**WHAT IS EXPECTED**:
In your copy of the data, include no pictures and alter nothing else.

**DATA BELOW**:
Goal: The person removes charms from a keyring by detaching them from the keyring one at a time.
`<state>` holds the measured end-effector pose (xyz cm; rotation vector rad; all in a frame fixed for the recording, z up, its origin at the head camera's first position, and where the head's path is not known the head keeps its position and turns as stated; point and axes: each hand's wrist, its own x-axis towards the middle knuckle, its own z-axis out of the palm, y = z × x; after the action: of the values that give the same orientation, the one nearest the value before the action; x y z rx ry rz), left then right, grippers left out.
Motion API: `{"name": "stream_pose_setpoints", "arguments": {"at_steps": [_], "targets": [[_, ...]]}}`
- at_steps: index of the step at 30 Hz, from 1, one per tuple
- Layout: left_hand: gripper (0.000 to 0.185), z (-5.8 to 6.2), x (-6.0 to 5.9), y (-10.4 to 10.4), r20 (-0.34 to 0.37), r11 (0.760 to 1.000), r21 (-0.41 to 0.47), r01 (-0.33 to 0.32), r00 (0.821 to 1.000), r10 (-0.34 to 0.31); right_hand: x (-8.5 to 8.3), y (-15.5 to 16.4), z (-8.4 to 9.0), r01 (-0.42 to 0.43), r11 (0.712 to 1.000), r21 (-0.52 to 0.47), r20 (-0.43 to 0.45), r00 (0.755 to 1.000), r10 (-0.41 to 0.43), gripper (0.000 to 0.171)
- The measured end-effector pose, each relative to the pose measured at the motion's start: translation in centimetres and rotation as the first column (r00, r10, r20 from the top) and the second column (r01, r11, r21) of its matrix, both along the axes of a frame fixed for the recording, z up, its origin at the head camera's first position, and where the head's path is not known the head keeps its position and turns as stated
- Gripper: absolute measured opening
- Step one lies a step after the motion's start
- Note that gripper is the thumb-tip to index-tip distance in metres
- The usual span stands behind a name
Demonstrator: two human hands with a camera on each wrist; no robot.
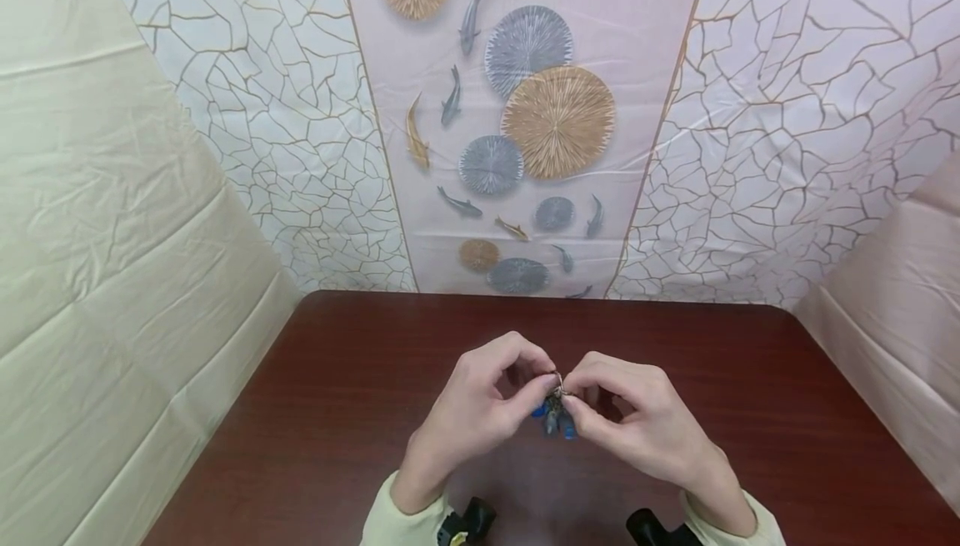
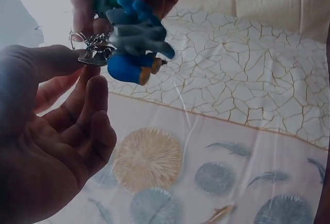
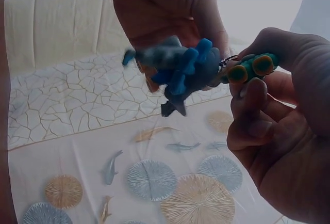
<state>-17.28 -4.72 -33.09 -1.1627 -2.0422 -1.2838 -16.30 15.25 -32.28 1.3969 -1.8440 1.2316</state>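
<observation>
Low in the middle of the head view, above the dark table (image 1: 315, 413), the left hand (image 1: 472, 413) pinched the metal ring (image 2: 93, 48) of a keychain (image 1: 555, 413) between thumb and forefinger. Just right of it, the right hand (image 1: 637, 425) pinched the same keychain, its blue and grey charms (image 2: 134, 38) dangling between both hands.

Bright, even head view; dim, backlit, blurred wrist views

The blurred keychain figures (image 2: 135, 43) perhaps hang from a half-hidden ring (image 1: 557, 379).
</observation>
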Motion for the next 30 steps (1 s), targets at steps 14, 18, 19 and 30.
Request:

**WRITTEN SOLUTION**:
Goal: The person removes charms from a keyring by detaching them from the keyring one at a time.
`<state>` holds the measured end-effector pose (xyz cm; rotation vector rad; all in a frame fixed for the recording, z up, its origin at the head camera's first position, and where the head's path is not known the head keeps its position and turns as stated; point and axes: each hand's wrist, its own x-axis towards the middle knuckle, its own z-axis out of the palm, y = z × x; after the action: of the values that give the same orientation, the one nearest the value before the action; x y z rx ry rz), left then right, grippers left out.
Motion API: `{"name": "stream_pose_setpoints", "arguments": {"at_steps": [_], "targets": [[_, ...]]}}`
- at_steps: index of the step at 30 Hz, from 1, one per tuple
- Layout: left_hand: gripper (0.000 to 0.185), z (-5.8 to 6.2), x (-6.0 to 5.9), y (-10.4 to 10.4), r20 (-0.34 to 0.37), r11 (0.760 to 1.000), r21 (-0.41 to 0.47), r01 (-0.33 to 0.32), r00 (0.821 to 1.000), r10 (-0.34 to 0.31); right_hand: x (-8.5 to 8.3), y (-15.5 to 16.4), z (-8.4 to 9.0), r01 (-0.42 to 0.43), r11 (0.712 to 1.000), r21 (-0.52 to 0.47), r20 (-0.43 to 0.45), r00 (0.755 to 1.000), r10 (-0.41 to 0.43), gripper (0.000 to 0.171)
- The measured end-effector pose, each relative to the pose measured at the motion's start: translation in centimetres and rotation as the first column (r00, r10, r20 from the top) and the second column (r01, r11, r21) of its matrix, both along the axes of a frame fixed for the recording, z up, its origin at the head camera's first position, and where the head's path is not known the head keeps its position and turns as stated
- Gripper: absolute measured opening
- Step one lies a step after the motion's start
- Note that gripper is the thumb-tip to index-tip distance in metres
- The usual span stands behind a name
Demonstrator: two human hands with a camera on each wrist; no robot.
<state>-17.28 -4.72 -33.09 -1.1627 -2.0422 -1.2838 -16.30 15.25 -32.28 1.3969 -1.8440 1.2316</state>
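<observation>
Low in the middle of the head view, above the dark table (image 1: 315, 413), the left hand (image 1: 472, 413) pinched the metal ring (image 2: 93, 48) of a keychain (image 1: 555, 413) between thumb and forefinger. Just right of it, the right hand (image 1: 637, 425) pinched the same keychain, its blue and grey charms (image 2: 134, 38) dangling between both hands.

Bright, even head view; dim, backlit, blurred wrist views

The blurred keychain figures (image 2: 135, 43) perhaps hang from a half-hidden ring (image 1: 557, 379).
</observation>
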Motion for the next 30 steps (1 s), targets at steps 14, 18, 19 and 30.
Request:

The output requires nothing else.